Health & Medical Fitness & bodybuilding

Full Body Functional Exercises

    Squat Thrusts

    • Squat thrusts involve the entire body. Begin standing with feet shoulder width apart, then squat and place your hands on the floor. Thrust both feet backward to assume the push up position, then snap back to squatting before standing up. The squat targets the glutes and quadriceps while the thrust incorporates the abs, hamstrings, calves. Squat thrusts can be modified by adding a push up while in push up position which will incorporate more work from the biceps, triceps deltoids and pectorial muscles.

    Jumping Jacks

    • Jumping jacks are performed with two jumps. Begin in standing position with feet together. Jump while separating your feet and bringing your hands up to meet each other above your head. Then jump again while returning to starting position. Jumping targets the lower body while swinging the arms targets the upper body.

    Upward and Downward Dog

    • This exercise requires a yoga mat so that your hands and feet do not slide. From all fours, lift your knees from the mat and rock backward at the hip to bring your arms up to the sides of your head and hold.

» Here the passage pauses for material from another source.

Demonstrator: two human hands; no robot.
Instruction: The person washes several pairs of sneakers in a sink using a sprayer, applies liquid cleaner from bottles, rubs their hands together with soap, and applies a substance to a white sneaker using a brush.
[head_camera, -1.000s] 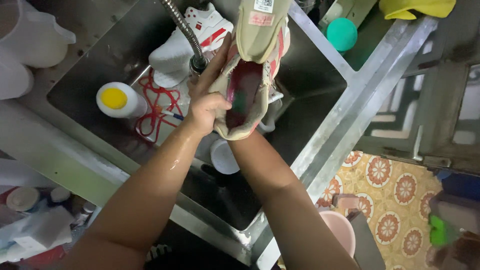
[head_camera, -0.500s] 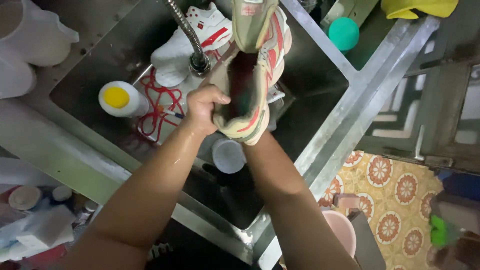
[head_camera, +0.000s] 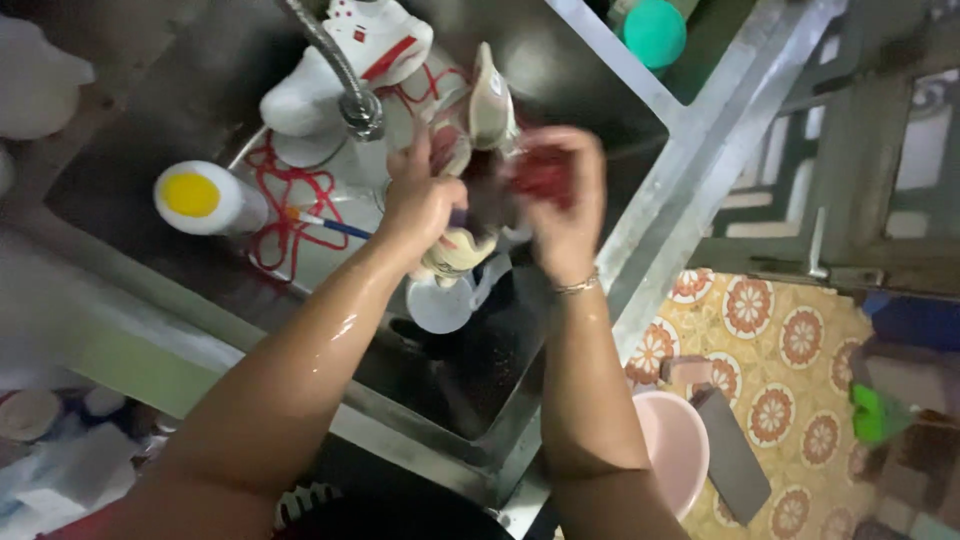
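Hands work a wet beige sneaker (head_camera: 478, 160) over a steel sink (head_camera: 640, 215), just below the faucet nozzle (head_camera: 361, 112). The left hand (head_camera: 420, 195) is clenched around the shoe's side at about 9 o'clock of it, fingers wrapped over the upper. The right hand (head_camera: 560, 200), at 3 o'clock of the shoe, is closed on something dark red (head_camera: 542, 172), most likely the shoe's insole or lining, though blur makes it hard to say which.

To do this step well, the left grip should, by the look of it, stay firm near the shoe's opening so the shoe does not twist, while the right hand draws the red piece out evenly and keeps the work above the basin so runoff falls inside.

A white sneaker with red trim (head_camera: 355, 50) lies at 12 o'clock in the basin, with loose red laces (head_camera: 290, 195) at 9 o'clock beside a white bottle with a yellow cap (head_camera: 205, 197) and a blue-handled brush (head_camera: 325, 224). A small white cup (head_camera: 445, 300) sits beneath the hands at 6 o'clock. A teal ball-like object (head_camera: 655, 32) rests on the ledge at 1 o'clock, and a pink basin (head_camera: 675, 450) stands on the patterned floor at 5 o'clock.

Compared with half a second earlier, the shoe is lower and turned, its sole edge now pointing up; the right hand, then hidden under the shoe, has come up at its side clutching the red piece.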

This position is downward facing dog. From this position, slowly bring your abdomen down to the floor while raising your head, keeping your arms straight. This is upward dog.

    Stomach Crawls

    • Lie on your stomach, bend your arms and place your hands on the floor below your shoulders. Bend your right knee out to the side of your body and use your left elbow and right foot to propel yourself forward while straightening your leg. Repeat with the opposite knee and arm, crawling across the floor keeping your abdominal muscles tight and your body on the floor.